営業のコツは…

 

私どもの機関誌「センター月報」では、毎月、ビシネス心理学講師 酒井とし夫氏より、商売に役立つ心理学的なヒントやアイデアなどをご紹介いただいております。今月の「センター月報12月号」では、小さな会社の差別化事例について、ご寄稿いただきました。本日はその原稿の一部をご紹介いたします。

 

営業のコツ

出張先で聞いたユニークな話


新潟県内のある場所で講演を行なった後の懇親会でのこと。お隣になった80代の社長に質問をしました。
 
「今まで経営をされてきて一番難しいと感じることはなんですか?」
「人を育てることです」
「具体的にどのような点ですか?」
「同じことを何回も言わないと相手に伝わらないことです」
「ちなみにこちらの気持ちや考えを相手に伝えるためには何回くらい繰り返す必要がありますか?」
「100回だね」
 
実は他の経営者の方にも同じことを質問したことがあるのですが、その方も「100回」とおっしゃっていました。
 
自分の考えや思いを相手に理解してもらうには100回程度は繰り返す必要があるのかもしれません。そして、相手にこちらの話す内容を伝えるのがとても難しいということは、自社の社員やスタッフのみならず、お客様に対しても同じかもしれない…

(中略)
 
これからの日本では、年配の方を想定顧客層としてビジネスを展開する方も増えると思いますが、セールスも広告も商品説明も「繰り返し」が大事になるかもしれません。
 
そういえば、以前トップセールスマンの方に営業の秘訣を伺ったときに次のように教えて頂きました。
 
『営業のコツはあっさりしつこく』
 
その方によると多くの営業マンは「しつこくあっさり」しているのだそうです。
 
見込み客をみつけると「しつこく」営業をかけますが、購入してもらえる見込みがないと判断すると「あっさり」と退散してしまう。
 
でも、優秀な営業マンはまるでサザエさんに登場する三河屋のサブちゃんのように「今日は何か御用はないですか?」と、あっさりとした訪問をして、それを毎日のように「しつこく」続けるのだそうです。
 
自分の考えや思いを社員、スタッフ、お客様に理解してもらうには100回程度の量の投入が必要なのかもしれません。

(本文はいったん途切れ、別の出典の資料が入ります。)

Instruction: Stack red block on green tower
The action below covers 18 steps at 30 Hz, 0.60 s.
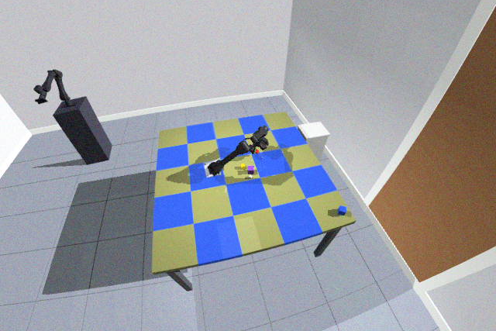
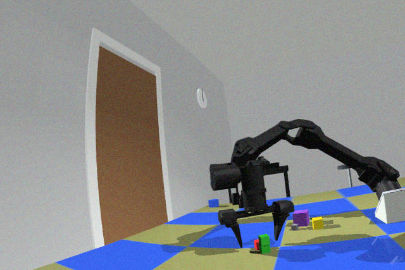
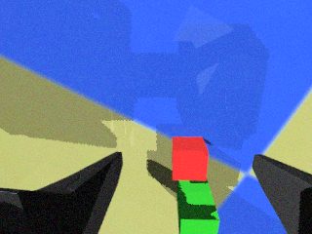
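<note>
The red block (image 1: 256,152) (image 2: 255,244) (image 3: 190,158) lies on the checkered table (image 1: 256,235), right beside the green tower (image 2: 264,243) (image 3: 197,210). The tower is two green blocks high and stands upright. My gripper (image 1: 258,149) (image 2: 258,241) (image 3: 186,159) is open and empty. It hangs low over the table, pointing down, with one finger on each side of the red block and the tower. The fingertips reach almost to the table top and touch neither block.
A purple block (image 2: 300,217) (image 1: 250,167), a yellow block (image 2: 317,222) (image 1: 242,165) and a small grey one (image 2: 294,226) lie close by, toward the arm's base. A blue block (image 1: 342,209) (image 2: 213,202) sits at a table corner. A white box (image 1: 315,131) stands beside the table.
</note>
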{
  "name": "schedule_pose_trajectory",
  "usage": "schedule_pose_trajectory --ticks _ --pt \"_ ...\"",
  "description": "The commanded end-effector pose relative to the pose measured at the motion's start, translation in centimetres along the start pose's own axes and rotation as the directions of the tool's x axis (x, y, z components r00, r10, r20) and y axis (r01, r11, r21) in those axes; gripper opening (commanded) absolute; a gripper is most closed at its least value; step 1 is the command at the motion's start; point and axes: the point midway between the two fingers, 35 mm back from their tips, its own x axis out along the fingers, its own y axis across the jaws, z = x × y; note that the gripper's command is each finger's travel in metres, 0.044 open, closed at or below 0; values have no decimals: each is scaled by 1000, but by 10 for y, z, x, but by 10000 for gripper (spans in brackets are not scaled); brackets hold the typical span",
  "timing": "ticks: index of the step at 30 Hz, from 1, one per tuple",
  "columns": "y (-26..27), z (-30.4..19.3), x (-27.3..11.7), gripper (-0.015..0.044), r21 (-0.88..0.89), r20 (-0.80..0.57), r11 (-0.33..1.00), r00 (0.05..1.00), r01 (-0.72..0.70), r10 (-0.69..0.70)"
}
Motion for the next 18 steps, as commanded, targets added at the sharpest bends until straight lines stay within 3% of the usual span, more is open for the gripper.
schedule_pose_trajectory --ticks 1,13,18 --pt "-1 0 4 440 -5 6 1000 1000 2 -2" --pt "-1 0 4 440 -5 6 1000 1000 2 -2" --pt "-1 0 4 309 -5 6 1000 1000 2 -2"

酒井とし夫(2019)「街でみつけた商売繁盛心理学 今すぐできる選りすぐりのアイデア 第45回」『センター月報』2019年12月号

感想

様々な企業様と面談させていただくと、酒井氏のように「繰り返し」の大切さや、「継続性」の重要性をお話される経営者の方にお会いする機会が最近、特に多くなっています。

効果のないものはすぐに廃止すべきだと思われますが、粘り強く続けなければならないものもあります。その見極めにも気を付けたいものです。